Money

Intro

This text will strive to explain about the development of money through history as well as its main functions. This text does not cover the money function “Standard of Deferred payment” as most modern textbooks consider it to be subsumed by the other three functions.

What is money

“Money is an economic unit that functions as a generally recognized medium of exchange for transactional purposes in an economy.”[1]

Money’s principal functions consist of the following:

History

The oldest form of money is believed to have been cattle. Around 9000-6000 BCE livestock and plant products such as grain were used as money. In particular cattle as domestication of animals tended to precede the cultivation of crops.[2] Before money came into existence it is believed societies were reliant on a gift economy. In such an economy products and services are given and expected to be returned without an explicit agreement to do so.[3] Bartering was also used to some extent, it means goods are directly exchanged for one another. Sheep for wheat, wheat for fish etc. Both of these praxises had major downsides to them. A reason bartering was less common is due to transactions being hard to settle. That is because of the dependency on coincidence of wants and it causes facilitating trade in that manner to be difficult. As for the gift economy, it has transactions which generally have a long settlement duration due to the fact it is based around debt. It puts the individual giving the gift at risk of not being repaid. It also creates a lack of clarity in what quantity she should be repaid consequently creating situations where disagreements might occur.

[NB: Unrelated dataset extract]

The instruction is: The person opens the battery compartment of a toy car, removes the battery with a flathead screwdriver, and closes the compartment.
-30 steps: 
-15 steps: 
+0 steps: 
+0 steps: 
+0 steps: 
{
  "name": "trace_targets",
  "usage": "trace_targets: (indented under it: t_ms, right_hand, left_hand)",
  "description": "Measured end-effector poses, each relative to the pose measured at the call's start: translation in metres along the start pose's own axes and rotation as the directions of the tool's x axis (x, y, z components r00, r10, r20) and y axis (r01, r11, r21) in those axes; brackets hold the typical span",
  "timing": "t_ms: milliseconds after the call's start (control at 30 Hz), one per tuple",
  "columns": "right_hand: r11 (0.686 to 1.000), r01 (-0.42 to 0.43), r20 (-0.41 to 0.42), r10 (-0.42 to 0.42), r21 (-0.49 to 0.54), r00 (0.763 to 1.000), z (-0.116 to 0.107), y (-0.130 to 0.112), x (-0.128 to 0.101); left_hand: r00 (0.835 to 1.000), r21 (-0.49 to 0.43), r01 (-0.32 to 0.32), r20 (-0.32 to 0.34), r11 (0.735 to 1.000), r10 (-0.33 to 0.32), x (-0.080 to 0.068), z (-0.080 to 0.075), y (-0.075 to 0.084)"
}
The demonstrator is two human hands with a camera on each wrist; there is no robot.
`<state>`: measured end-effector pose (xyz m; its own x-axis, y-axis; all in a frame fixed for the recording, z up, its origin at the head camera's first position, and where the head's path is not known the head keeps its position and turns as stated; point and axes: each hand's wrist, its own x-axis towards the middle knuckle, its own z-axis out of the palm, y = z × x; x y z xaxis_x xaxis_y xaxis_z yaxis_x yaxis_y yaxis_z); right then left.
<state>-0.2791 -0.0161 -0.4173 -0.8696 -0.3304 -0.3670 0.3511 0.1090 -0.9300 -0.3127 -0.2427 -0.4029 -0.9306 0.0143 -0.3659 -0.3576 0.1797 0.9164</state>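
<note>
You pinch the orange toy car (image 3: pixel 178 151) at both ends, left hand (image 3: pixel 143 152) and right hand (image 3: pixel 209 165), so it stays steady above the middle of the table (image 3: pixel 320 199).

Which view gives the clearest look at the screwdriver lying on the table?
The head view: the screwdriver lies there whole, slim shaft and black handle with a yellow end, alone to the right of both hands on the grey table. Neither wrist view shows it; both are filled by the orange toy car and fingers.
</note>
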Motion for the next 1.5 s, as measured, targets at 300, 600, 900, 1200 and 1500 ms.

Therefore civilizations around the world began using common mediums of exchange. Livestock as earlier mentioned is an example of commodity money. Commodity money is a type of money consisting of a product which in itself has intrinsic value, as for livestock which has intrinsic value as a source of food. With a mutual commodity for conducting trade, merchants were happy to exchange their goods for a commodity they could easily trade for something else. Commodity money that became popular were gold, silver, salt etc. [4] Why particularly those commodities became widely used is perhaps due to the decaying value of food that gets old or because grain and livestock weren’t scarce enough. Both of which made them a worse store of value than durable and infrequent materials like gold and silver.

A stater coin 6th century BCE. (Picture: Hugo Norberg)

If it was for those reasons or not, precious metals grew in popularity and they were later transformed into coins. The first coins made from gold and silver were discovered in Lydia in today's Turkey around 7th century BCE. They were called stater and made from electrum, an alloy of gold and silver.

Representative money is a form of money which legally gives you the right to an underlying form of value. This form of money dates back to Mesopotamia 300 BCE (before the first coins). Farmers would deposit grain or olive oil to the city temple and receive clay tablets, each representing a fixed amount of barley or oil. [5] Furthermore this gave the mesopotamianses clay-money unit of account as they could compare one token with that fixed amount of barley or oil. Even in much more recent time a big scale implementation of representative money has existed. Until 1971 the United States dollar was using representative money. Before that point 1 USD was backed by a fixed amount of gold as guaranteed by the United states government. The system which they changed to is known as a system of fiat money and was final during an event known as the ‘Nixon shock’.[6]

Fiat money is a currency established as a medium of exchange, most often by a nation's government. It does not have intrinsic value(commodity money) nor represent a commodity(representative money). It can be harder to grasp what gives value to fiat money compared to other forms of money. The value depends highly on the relation between supply and demand as well as the strength of the government backing the currency. The control from the government makes the currencies vulnerable to their policy. The advantages it gives is primarily greater control for the central bank whom can more easily control supply and interest rates. Furthermore it has good abilities in facilitating trade and as a unit of account. Fiat money does not have a constrained supply in contrast to money backed by for example precious metals. A big increase in money supply can therefore lead to inflation and it also gives more opportunity for the creation of economic bubbles. [7]

Closing Thoughts

An emerging form of money over the past years is cryptocurrency and in particular Bitcoin which is on one plane opposite of a fiat system. A fiat system is based around trust in the government and the financial institutions backing it whereas the Bitcoin system is based on not having to trust any centralized entity or third party. Bitcoin will be further discussed in coming articles and its properties as a form of money. The fiat system continues to dominate as the most broadly used money. If that will change and what form of money will be dominant in the future is yet to be seen.